Exactly reproduce the lines from the one containing "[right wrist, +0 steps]" through the last line of the data, both ends included, leaving out pictures.

• [EXERCISE DATA]
#####
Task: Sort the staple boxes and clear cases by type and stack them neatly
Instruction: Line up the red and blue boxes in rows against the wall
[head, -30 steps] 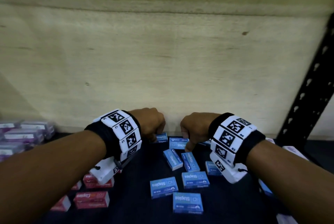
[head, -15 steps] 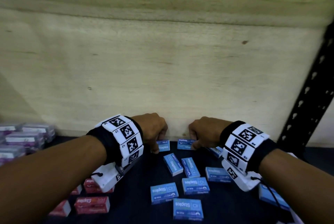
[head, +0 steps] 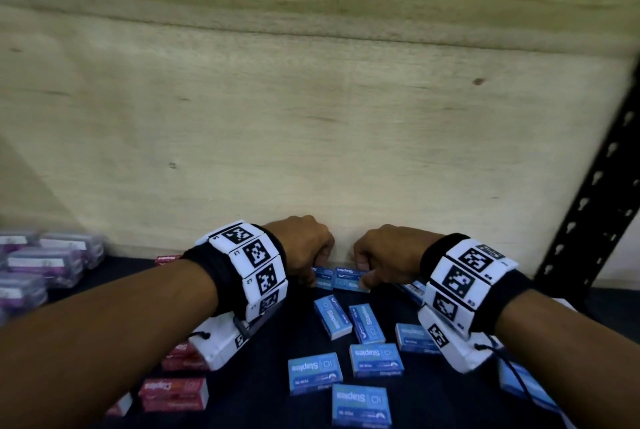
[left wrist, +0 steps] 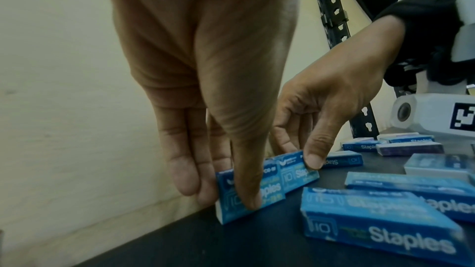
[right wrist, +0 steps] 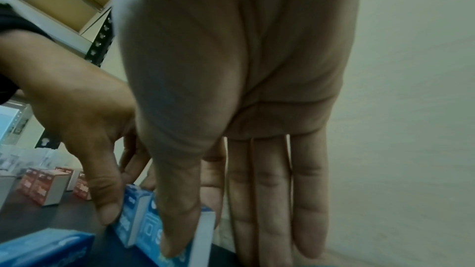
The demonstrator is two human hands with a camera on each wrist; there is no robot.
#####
• [RESULT FOR THIS TASK]
[right wrist, +0 steps] 
The demonstrator is two human hands with a camera on each wrist; there is no robot.

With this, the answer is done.